OCR (Optical Character Recognition) from SmartLF scans
March 26th, 2008Digital scan information derived from a text document is still just a series of dots and although it can be read by people it is not understandable by the computer - it’s termed ‘unintelligent’. The operation to convert these meaningless dots into a form that can be reprinted and used properly by a computer is called optical character recogntion (OCR). OCR is often needed to complete the conversion of scans from a typical mechanical or architectural drawing fully into its vector form once the arcs, lines and circles have been changed using raster-to-vector conversion. CAD system files in their simplest form consist only of co-ordinate number data which is then displayed to the operator as vector information onscreen.
Optical character recognition (OCR) will need to be provided by additional software in addition to that supplied by Colortrac.
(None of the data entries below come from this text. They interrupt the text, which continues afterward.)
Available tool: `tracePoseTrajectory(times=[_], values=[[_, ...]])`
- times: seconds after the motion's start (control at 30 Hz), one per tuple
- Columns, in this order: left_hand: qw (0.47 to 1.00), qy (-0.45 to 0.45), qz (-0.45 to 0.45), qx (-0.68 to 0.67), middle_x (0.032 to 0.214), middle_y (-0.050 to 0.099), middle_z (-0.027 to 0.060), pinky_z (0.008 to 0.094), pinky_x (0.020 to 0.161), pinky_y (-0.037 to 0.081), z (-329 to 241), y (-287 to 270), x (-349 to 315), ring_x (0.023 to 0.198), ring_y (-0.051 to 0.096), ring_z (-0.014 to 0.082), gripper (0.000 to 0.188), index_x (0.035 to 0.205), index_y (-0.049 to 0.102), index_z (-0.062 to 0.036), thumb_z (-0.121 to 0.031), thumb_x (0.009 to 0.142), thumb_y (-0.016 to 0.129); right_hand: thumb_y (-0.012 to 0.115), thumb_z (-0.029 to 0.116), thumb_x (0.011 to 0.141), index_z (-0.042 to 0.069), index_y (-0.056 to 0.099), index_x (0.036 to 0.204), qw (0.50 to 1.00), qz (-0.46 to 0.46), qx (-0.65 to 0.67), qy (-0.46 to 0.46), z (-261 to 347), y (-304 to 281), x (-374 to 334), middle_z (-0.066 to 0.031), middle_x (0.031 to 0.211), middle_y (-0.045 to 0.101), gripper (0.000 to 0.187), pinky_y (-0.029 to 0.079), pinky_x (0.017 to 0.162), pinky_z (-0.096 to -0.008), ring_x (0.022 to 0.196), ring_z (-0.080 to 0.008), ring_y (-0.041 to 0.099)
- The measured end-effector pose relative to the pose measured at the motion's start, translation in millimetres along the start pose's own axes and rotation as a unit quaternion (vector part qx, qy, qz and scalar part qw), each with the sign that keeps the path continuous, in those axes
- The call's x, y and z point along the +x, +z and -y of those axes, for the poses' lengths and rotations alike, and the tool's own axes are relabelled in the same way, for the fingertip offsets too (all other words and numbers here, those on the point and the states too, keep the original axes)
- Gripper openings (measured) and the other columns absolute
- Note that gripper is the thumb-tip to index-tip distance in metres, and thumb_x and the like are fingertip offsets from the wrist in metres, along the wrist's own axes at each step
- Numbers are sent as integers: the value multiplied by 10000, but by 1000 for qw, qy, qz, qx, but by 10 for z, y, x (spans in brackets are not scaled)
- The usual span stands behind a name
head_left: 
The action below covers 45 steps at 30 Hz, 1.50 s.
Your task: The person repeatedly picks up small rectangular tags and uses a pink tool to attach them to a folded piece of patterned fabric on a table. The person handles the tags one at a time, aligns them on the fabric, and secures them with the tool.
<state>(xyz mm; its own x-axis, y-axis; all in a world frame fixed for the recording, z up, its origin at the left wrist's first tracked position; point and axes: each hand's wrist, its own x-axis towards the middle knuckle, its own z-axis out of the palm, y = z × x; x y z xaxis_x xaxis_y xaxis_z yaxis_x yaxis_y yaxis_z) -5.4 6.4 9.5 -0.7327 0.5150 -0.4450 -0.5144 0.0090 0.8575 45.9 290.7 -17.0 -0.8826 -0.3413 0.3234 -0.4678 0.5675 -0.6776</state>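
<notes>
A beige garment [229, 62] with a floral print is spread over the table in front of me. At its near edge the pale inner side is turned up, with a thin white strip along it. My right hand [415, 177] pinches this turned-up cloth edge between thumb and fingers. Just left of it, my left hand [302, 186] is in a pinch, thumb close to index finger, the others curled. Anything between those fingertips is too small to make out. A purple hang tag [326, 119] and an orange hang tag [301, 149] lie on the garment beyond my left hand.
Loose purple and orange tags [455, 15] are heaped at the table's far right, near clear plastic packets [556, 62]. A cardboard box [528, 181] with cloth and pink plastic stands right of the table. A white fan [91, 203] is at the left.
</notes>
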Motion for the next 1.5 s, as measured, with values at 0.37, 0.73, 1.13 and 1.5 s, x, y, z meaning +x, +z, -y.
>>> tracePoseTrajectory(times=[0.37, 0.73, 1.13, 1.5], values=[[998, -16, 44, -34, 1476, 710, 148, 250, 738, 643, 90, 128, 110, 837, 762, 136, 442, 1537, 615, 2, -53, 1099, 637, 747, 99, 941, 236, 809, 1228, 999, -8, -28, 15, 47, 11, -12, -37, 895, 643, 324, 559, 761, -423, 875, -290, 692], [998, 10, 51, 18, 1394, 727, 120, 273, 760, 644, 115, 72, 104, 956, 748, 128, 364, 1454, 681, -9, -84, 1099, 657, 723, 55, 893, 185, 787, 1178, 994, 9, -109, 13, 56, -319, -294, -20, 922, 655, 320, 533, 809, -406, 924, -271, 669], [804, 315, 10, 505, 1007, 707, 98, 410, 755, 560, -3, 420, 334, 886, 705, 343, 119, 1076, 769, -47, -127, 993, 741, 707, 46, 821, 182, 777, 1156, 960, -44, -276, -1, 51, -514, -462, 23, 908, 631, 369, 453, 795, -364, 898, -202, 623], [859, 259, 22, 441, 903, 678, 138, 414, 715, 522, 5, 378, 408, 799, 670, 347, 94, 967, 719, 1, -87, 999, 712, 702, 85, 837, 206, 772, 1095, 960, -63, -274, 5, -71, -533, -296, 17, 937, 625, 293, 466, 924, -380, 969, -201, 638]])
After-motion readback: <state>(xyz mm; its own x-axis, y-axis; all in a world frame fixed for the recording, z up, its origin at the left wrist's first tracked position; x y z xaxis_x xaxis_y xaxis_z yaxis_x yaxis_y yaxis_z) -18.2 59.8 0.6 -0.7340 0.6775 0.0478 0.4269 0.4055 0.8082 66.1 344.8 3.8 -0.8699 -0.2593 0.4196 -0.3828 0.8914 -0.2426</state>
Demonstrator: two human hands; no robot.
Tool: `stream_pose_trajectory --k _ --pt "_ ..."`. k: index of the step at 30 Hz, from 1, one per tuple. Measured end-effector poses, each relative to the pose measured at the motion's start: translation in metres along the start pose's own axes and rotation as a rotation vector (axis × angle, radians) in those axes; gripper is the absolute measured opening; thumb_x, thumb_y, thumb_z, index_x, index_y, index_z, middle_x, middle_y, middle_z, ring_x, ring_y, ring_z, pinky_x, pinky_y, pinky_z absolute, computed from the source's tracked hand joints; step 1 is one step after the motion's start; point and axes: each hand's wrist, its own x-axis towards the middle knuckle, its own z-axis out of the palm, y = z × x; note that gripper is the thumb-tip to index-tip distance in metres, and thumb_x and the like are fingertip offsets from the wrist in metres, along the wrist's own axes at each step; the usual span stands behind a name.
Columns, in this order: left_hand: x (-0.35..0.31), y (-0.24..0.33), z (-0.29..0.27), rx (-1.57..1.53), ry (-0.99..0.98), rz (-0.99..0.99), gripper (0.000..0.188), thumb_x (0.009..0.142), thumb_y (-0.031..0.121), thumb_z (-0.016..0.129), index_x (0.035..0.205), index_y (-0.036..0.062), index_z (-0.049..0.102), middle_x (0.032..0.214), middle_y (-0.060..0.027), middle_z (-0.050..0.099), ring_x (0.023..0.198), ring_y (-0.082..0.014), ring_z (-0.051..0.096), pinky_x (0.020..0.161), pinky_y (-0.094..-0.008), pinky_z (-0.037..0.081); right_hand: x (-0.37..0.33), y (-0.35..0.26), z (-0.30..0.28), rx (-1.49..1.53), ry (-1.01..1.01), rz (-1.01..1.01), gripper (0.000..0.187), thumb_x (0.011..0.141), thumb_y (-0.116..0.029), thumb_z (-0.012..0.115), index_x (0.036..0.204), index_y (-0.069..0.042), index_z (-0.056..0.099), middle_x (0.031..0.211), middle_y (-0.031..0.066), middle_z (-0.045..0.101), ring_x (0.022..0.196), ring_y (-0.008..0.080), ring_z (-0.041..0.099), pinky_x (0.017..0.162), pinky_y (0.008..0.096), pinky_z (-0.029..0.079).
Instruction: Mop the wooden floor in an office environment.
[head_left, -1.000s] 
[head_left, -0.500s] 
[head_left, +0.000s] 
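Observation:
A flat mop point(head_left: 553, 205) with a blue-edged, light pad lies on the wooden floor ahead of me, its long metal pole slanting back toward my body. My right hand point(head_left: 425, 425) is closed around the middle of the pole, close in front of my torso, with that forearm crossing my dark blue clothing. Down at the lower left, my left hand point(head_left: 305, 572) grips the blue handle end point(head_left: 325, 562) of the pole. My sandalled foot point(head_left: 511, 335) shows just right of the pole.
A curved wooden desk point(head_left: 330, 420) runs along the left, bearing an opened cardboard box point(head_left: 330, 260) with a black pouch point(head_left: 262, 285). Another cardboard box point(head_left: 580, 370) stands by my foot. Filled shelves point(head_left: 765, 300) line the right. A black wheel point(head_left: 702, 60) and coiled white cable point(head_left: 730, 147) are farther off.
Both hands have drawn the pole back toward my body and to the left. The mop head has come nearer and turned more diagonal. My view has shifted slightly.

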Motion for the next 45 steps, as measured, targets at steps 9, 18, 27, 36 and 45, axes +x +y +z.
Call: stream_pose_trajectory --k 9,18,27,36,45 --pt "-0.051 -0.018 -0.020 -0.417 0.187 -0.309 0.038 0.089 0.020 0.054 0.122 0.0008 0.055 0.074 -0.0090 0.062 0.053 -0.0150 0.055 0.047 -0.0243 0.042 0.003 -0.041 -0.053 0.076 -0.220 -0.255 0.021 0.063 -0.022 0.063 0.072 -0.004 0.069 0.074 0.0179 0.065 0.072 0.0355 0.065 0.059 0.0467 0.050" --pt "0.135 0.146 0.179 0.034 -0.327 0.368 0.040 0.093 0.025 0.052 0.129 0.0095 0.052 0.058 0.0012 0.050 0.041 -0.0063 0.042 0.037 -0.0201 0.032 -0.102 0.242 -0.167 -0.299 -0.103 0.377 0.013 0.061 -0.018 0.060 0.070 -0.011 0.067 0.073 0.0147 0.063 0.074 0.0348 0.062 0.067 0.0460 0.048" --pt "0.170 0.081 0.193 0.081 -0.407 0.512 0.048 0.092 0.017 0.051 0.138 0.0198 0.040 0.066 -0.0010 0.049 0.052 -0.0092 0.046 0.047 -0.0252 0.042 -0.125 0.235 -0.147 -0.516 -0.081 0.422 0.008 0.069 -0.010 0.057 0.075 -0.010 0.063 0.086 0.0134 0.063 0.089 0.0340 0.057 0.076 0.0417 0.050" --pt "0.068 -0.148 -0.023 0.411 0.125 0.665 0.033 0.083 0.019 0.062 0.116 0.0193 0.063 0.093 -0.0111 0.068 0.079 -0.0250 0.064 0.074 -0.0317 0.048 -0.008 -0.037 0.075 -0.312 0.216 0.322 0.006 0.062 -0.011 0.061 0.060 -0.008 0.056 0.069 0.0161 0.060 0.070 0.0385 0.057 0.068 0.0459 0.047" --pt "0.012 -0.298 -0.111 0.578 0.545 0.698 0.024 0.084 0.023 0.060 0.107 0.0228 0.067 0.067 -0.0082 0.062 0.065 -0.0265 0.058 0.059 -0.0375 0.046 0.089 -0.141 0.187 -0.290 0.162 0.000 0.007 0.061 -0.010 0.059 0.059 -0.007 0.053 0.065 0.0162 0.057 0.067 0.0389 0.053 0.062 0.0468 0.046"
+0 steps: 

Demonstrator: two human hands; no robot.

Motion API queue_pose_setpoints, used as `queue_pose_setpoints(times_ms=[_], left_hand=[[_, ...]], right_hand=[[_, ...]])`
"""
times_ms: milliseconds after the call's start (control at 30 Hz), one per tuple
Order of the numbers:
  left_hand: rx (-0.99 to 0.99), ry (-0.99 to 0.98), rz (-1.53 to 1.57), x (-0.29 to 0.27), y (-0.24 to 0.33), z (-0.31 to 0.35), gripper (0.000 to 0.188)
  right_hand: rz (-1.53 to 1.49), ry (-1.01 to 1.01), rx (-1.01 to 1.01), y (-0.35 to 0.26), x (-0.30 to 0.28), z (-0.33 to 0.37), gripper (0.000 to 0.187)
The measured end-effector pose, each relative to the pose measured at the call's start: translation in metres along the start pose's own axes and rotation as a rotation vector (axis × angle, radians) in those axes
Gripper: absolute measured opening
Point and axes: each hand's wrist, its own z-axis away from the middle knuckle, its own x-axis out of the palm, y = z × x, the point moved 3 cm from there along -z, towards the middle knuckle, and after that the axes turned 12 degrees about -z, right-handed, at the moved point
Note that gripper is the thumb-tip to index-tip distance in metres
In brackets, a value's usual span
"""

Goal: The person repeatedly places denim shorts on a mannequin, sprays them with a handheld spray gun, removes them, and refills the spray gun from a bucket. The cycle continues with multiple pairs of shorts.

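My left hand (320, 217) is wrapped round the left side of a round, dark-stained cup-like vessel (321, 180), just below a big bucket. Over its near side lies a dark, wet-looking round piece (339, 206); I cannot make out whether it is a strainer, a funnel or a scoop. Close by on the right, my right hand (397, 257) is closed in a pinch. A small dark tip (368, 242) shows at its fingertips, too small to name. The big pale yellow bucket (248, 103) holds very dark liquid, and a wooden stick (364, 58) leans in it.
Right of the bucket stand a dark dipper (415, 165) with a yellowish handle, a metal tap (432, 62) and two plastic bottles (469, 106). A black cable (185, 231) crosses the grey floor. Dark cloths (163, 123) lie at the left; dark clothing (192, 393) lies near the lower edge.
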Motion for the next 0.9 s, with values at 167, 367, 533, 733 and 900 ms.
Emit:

Sometimes it can be part of larger CAD or indexing software applications which can themselves also control the SmartLF scanner.
Character recognition software generally takes one of two forms- recognition of machine printed text information (computer generated fonts) and handwritten characters, which of course can be almost infinitely variable in shape and form. OCR for handwriting is generally more complicated.
Many small format scanners come supplied with the first type of OCR but the technique to recognise handwritten characters is slightly different. Traditionally more costly, handwriting OCR has recently become more available and efficient mainly due to the emergence of PDAs (Personal Digital Assistants), Palm pcs and similar devices that use touch-sensitive screens with wands or pens. A few specialist companies have become world-leaders in the field of hand-written character recognition technology and often software houses who have also developed their own systems as part of their CAD-based raster to vector products offer inclusion (upgrades) of these systems as upgrade options.
Traditional CAD systems OCR embedded as part of the application generally require a series of hand-writing training sessions to be undergone by the user before the recognition software is properly useable. The bought-in (external licensed) software is often more efficient and will usually be good enough to use straight away.
Both types of system basically need to be directed to the areas on the scan that require converting. What happens then is that the recognition software begins the task of analysing the characters against its character shape library. If the software is fairly certain about a shape’s identity and the match is good it will convert it and replace the raster with the ASCII (computer text) character. If the software is not so sure of the match it will stop and request assistance from the operator. The amount of training and direction provided by the operator are directly linked to the success of this type of operation.
Many old pre-CAD drawings can be successfully modified and updated by adding vector information alongside or over the top of the original raster drawing - the so-called ‘hybrid’ drawing. The benefit of this approach is that old drawings do not need to be completely re-drawn. Old scans can even be re-scaled to view alongside the real-world sized drawings of regular CAD.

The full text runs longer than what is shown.